Records drawn from a dataset
※ ※ ※

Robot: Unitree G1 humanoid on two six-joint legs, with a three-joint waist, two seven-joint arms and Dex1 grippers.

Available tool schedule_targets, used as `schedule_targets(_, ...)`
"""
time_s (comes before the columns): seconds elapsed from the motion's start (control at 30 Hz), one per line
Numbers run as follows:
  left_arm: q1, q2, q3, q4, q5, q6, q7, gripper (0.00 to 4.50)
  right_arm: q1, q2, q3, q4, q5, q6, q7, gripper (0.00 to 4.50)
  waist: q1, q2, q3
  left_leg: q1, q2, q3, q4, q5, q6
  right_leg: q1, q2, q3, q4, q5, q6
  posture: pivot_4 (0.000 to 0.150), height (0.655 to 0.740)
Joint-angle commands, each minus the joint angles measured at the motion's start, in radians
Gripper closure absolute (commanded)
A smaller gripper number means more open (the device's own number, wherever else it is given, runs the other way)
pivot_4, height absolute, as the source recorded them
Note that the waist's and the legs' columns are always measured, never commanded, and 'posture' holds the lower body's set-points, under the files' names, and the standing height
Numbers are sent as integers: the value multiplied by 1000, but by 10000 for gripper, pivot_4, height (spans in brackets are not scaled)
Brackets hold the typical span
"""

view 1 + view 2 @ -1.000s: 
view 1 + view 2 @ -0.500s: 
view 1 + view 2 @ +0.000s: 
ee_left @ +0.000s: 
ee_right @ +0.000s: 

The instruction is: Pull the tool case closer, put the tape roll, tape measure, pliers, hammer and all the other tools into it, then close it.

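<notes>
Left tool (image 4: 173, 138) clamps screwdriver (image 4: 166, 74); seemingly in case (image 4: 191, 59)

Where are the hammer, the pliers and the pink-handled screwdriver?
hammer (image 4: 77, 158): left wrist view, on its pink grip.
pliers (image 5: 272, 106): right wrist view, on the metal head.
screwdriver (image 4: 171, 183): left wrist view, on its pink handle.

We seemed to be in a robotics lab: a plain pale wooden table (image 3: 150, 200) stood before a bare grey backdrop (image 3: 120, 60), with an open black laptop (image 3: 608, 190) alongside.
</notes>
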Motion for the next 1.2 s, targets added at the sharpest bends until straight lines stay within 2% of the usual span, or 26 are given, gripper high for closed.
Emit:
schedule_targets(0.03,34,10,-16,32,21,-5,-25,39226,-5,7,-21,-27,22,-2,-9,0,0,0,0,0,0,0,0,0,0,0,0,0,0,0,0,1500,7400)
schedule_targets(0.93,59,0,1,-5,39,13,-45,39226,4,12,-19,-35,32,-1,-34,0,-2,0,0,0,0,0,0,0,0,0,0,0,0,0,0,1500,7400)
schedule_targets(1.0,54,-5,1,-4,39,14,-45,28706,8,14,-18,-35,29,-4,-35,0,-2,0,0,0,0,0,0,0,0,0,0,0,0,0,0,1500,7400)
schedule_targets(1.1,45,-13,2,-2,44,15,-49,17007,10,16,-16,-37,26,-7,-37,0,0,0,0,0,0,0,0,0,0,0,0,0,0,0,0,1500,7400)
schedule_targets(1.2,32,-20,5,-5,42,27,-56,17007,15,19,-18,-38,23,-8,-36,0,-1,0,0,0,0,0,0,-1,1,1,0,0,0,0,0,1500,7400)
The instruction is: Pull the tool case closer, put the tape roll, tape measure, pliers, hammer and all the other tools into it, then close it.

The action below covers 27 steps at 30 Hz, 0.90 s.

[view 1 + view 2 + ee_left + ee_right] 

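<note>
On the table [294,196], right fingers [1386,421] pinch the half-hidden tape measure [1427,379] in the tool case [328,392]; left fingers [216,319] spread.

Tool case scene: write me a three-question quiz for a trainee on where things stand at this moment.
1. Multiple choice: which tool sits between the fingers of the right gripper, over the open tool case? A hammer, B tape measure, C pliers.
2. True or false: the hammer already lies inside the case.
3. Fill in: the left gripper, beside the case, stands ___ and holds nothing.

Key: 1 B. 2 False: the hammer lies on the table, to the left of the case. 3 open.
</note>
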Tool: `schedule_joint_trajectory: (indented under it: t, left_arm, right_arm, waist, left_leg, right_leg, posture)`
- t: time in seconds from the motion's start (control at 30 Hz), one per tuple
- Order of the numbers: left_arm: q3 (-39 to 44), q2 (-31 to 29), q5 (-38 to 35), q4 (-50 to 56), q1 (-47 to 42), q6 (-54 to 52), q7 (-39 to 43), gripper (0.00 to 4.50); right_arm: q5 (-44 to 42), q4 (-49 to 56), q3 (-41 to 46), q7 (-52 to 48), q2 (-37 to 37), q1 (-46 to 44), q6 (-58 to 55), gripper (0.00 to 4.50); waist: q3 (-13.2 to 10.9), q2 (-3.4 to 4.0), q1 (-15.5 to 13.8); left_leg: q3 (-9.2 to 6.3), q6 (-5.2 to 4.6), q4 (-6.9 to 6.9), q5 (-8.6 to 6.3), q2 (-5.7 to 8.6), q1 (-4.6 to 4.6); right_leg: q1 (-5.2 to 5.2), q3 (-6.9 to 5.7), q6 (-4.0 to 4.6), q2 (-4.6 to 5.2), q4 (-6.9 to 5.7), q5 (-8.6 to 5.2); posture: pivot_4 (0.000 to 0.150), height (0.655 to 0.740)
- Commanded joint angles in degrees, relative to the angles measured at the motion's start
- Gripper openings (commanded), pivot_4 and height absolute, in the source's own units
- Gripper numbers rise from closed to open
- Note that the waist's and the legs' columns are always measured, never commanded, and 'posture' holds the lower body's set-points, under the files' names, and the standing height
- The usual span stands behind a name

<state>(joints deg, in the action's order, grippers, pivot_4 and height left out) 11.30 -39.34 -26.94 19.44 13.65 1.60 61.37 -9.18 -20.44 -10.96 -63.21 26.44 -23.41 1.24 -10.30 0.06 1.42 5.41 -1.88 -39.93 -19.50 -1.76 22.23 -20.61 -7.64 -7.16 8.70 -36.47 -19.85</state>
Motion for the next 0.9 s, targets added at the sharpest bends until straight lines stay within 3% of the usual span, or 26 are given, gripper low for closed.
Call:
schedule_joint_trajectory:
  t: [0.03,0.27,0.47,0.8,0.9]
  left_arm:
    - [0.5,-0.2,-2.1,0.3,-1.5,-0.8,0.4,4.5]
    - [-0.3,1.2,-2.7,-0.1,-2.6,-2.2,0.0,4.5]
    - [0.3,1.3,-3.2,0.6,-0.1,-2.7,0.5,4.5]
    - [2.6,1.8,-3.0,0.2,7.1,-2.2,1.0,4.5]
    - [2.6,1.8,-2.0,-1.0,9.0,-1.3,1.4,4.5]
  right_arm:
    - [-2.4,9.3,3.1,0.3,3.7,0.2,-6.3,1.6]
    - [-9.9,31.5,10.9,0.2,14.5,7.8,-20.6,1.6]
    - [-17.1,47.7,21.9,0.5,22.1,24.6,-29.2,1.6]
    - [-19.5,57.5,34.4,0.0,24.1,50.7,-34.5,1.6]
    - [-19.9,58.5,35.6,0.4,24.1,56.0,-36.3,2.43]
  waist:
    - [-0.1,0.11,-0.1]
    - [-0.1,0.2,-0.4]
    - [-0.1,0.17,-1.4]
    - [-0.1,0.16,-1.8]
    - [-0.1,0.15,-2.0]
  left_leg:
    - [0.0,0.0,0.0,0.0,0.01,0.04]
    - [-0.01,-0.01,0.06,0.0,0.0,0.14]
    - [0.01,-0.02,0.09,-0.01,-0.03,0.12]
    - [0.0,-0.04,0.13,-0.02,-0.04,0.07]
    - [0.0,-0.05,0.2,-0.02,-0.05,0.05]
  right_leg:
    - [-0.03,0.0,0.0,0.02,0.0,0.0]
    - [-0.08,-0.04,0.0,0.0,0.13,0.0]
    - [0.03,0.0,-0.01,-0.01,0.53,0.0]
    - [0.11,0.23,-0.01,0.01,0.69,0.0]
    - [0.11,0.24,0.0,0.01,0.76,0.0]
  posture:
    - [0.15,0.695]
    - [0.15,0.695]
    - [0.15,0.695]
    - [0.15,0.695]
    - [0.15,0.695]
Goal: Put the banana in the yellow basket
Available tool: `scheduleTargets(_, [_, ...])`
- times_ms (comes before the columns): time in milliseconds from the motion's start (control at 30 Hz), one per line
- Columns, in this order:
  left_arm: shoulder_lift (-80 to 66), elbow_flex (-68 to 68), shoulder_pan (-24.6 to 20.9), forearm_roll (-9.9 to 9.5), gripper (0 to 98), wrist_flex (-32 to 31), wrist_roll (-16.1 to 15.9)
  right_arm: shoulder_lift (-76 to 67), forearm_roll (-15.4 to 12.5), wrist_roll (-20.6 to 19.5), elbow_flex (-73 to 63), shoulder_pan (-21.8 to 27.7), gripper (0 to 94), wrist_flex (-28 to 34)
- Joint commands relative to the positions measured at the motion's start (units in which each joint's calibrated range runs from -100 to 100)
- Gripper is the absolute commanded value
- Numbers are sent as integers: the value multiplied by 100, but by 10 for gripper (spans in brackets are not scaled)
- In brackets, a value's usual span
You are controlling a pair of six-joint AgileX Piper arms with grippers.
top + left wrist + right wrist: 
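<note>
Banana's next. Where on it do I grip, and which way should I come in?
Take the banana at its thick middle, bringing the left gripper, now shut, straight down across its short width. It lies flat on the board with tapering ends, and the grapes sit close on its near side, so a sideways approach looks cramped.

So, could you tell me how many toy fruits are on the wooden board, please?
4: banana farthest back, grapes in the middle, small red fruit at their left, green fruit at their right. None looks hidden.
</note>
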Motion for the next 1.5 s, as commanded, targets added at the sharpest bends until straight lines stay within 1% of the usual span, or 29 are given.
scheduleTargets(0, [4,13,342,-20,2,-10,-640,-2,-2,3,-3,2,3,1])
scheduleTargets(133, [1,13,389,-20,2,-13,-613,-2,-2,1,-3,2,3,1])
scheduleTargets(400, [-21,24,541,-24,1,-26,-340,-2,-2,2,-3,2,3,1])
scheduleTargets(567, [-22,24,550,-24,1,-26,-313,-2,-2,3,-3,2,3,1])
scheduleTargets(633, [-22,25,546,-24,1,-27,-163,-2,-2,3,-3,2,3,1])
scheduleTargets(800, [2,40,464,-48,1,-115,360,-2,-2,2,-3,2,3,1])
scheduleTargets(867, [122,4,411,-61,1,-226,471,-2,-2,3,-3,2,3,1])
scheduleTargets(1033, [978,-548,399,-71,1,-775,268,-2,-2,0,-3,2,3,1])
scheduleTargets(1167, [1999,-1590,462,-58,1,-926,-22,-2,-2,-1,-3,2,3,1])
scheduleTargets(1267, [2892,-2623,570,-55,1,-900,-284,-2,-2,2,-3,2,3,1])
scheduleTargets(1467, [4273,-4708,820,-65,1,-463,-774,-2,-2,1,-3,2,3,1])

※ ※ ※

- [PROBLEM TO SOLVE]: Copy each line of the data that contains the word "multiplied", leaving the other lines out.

- [RESPONSE AREA]:
Numbers are sent as integers: the value multiplied by 1000, but by 10000 for gripper, pivot_4, height (spans in brackets are not scaled)
- Numbers are sent as integers: the value multiplied by 100, but by 10 for gripper (spans in brackets are not scaled)

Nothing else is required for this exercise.